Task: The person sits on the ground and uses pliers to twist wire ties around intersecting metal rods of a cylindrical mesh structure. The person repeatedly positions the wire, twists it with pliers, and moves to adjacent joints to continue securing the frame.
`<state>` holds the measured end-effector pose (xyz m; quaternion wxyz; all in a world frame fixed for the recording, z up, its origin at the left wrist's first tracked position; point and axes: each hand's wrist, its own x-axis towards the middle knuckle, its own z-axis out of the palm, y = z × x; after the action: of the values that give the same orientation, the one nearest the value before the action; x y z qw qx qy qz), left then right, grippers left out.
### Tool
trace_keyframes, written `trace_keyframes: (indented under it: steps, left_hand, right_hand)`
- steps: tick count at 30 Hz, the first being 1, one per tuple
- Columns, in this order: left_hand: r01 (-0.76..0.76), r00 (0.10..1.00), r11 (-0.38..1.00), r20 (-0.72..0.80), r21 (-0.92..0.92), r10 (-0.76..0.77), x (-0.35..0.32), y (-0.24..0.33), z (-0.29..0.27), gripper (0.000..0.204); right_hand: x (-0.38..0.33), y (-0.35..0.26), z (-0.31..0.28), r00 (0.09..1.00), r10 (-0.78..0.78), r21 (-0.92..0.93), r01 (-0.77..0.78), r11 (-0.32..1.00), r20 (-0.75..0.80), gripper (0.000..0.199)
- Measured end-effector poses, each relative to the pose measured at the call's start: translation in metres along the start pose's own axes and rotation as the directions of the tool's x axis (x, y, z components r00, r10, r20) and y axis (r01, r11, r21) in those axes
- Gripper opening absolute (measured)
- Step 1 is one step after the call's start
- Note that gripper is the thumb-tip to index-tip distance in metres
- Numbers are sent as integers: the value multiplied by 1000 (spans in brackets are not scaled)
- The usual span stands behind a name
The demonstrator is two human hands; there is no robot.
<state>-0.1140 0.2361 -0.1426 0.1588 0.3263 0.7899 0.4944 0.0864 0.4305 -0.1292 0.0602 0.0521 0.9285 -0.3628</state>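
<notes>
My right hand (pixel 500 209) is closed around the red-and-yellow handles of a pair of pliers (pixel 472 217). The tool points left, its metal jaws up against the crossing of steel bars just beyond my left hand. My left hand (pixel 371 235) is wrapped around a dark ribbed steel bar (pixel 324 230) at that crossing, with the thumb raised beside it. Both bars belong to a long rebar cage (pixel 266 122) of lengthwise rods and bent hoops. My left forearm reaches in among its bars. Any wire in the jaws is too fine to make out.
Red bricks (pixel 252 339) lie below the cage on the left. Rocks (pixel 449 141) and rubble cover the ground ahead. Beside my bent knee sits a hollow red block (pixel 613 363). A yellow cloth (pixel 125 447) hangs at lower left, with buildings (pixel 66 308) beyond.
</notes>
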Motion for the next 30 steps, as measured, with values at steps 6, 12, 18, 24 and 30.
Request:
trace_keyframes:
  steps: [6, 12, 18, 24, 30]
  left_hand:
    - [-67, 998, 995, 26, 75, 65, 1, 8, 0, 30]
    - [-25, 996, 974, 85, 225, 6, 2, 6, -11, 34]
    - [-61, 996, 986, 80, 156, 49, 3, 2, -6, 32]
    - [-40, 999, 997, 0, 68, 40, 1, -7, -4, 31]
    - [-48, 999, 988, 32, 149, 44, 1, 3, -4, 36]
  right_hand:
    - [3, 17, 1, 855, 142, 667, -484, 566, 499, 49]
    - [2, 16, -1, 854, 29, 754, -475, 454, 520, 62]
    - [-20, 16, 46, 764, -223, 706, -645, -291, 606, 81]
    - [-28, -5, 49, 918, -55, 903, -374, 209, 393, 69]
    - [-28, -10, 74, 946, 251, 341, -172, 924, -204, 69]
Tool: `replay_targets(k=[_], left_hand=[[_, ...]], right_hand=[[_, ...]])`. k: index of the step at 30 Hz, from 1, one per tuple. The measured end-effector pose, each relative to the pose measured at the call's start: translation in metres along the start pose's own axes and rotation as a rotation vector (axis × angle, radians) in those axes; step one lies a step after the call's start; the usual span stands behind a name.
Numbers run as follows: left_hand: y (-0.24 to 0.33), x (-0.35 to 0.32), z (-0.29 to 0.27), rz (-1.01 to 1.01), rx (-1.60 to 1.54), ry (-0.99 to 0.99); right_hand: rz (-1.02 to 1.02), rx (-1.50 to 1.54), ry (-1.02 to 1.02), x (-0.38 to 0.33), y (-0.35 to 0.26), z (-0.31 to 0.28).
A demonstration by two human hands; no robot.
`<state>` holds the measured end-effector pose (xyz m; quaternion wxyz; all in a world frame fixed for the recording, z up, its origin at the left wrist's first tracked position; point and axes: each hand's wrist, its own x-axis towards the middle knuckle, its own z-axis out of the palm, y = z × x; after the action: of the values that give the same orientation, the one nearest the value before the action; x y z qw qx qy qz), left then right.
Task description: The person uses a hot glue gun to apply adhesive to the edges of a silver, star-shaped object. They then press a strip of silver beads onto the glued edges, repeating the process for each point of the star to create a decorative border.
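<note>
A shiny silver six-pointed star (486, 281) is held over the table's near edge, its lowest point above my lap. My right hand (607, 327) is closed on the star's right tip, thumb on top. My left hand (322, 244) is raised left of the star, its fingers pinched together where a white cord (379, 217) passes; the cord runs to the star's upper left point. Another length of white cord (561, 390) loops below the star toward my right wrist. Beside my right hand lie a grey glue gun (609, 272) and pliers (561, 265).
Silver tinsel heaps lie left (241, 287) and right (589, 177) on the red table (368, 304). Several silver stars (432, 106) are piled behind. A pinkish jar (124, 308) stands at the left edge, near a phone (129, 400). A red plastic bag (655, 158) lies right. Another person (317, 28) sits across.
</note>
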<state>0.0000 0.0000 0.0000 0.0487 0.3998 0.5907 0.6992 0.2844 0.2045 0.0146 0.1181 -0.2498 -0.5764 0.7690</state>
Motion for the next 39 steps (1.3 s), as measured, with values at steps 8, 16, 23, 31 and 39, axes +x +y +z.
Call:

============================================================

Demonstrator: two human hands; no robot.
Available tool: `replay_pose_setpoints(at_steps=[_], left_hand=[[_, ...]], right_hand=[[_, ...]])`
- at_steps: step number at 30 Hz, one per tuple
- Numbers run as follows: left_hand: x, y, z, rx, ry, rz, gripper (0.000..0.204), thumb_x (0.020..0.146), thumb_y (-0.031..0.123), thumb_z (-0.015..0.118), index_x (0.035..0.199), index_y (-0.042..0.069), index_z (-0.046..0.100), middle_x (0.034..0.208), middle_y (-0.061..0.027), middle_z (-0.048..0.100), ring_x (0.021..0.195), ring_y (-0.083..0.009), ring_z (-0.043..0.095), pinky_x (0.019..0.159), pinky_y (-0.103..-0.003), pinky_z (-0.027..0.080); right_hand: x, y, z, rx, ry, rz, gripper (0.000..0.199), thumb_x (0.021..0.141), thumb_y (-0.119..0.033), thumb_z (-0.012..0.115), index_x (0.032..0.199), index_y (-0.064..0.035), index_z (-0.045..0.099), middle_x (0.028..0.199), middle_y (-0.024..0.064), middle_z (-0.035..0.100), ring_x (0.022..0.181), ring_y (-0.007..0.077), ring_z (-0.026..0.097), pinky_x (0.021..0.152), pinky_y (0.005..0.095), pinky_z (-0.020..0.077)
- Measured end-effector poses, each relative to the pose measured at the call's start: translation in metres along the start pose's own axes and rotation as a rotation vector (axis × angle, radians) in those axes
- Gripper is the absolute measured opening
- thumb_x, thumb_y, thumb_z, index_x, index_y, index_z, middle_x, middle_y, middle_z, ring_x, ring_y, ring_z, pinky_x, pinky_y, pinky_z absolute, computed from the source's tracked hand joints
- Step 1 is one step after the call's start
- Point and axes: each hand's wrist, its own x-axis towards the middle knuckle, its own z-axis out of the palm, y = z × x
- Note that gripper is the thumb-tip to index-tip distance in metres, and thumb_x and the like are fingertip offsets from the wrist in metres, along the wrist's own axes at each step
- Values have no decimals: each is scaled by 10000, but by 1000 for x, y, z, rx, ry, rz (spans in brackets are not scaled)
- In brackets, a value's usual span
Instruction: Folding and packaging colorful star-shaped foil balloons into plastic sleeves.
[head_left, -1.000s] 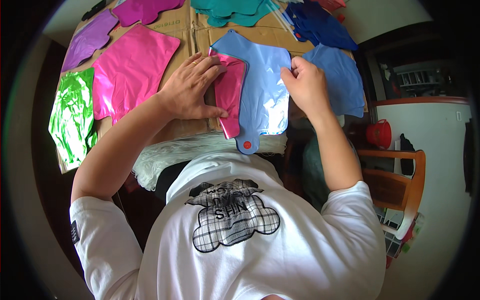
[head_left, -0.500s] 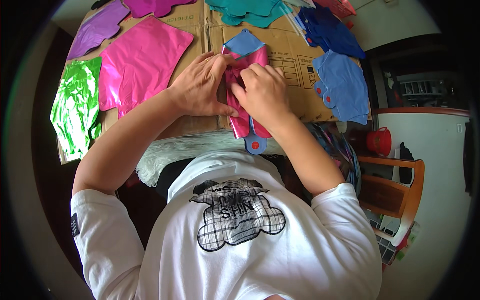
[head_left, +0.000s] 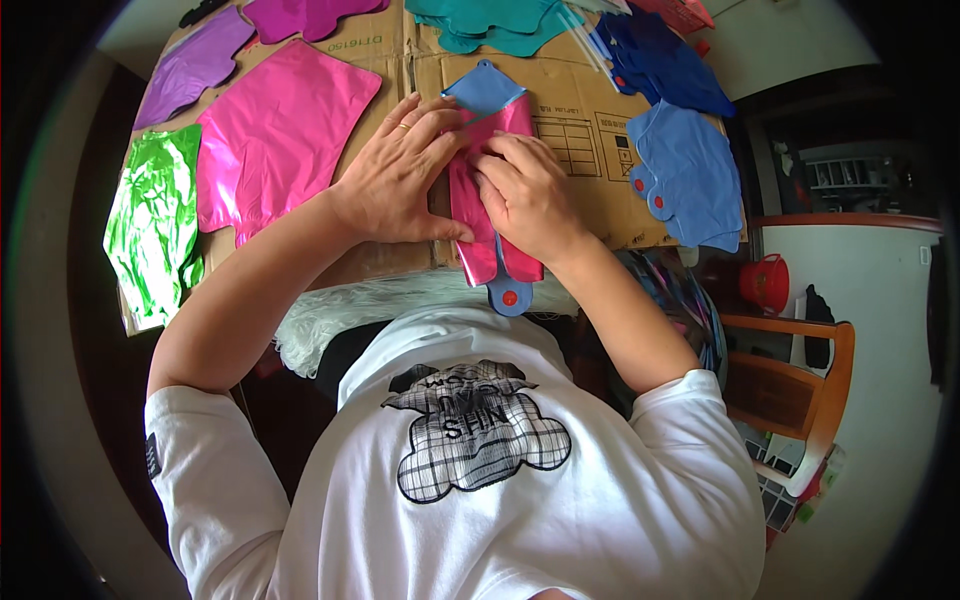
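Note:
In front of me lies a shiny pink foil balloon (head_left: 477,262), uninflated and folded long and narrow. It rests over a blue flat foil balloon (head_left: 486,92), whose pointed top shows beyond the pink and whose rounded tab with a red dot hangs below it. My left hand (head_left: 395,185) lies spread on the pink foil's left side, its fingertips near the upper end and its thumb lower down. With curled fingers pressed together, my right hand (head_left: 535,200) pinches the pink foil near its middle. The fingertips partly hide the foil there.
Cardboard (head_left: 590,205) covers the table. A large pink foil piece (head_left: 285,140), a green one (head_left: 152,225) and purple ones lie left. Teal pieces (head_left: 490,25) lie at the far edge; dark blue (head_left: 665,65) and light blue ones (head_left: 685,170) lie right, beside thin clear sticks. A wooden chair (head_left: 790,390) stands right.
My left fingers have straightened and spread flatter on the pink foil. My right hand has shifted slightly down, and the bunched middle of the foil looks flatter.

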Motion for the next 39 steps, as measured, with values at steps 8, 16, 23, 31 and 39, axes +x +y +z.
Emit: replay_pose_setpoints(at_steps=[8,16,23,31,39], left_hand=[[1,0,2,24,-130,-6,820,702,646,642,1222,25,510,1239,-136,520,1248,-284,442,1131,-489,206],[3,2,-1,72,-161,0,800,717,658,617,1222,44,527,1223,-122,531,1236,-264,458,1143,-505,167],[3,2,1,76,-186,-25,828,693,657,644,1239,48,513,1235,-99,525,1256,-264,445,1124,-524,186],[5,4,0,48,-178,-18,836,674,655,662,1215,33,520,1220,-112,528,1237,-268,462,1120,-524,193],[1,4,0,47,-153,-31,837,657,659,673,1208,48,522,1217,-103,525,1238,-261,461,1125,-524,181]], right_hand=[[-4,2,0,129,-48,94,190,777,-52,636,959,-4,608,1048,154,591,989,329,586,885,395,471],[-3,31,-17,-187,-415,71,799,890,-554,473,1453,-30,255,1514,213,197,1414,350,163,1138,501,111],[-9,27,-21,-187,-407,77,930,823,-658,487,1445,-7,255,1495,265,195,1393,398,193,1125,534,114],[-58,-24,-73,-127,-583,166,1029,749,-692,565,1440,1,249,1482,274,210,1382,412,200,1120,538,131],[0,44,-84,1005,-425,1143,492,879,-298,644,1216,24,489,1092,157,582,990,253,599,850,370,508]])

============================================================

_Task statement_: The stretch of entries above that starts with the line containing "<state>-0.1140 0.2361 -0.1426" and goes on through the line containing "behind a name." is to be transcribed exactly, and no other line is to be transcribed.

_Answer for this exercise_:
<state>-0.1140 0.2361 -0.1426 0.1588 0.3263 0.7899 0.4944 0.0864 0.4305 -0.1292 0.0602 0.0521 0.9285 -0.3628</state>
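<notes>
My right hand (pixel 500 209) is closed around the red-and-yellow handles of a pair of pliers (pixel 472 217). The tool points left, its metal jaws up against the crossing of steel bars just beyond my left hand. My left hand (pixel 371 235) is wrapped around a dark ribbed steel bar (pixel 324 230) at that crossing, with the thumb raised beside it. Both bars belong to a long rebar cage (pixel 266 122) of lengthwise rods and bent hoops. My left forearm reaches in among its bars. Any wire in the jaws is too fine to make out.
Red bricks (pixel 252 339) lie below the cage on the left. Rocks (pixel 449 141) and rubble cover the ground ahead. Beside my bent knee sits a hollow red block (pixel 613 363). A yellow cloth (pixel 125 447) hangs at lower left, with buildings (pixel 66 308) beyond.
</notes>
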Motion for the next 30 steps, as measured, with values at steps 6, 12, 18, 24 and 30.
Request:
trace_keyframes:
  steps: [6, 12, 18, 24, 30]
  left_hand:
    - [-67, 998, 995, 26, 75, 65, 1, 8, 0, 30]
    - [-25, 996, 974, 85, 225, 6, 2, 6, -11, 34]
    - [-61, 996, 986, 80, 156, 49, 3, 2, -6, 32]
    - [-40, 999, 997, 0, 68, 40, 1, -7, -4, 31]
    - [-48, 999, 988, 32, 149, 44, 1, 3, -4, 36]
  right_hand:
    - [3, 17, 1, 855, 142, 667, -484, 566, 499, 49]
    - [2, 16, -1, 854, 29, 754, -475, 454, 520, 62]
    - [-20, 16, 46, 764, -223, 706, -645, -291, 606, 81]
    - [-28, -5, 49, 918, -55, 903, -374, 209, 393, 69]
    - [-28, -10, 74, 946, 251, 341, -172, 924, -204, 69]
Tool: `replay_targets(k=[_], left_hand=[[_, ...]], right_hand=[[_, ...]])`. k: index of the step at 30 Hz, from 1, one per tuple. The measured end-effector pose, each relative to the pose measured at the call's start: translation in metres along the start pose's own axes and rotation as a rotation vector (axis × angle, radians) in those axes; step one lies a step after the call's start; the usual span stands behind a name.

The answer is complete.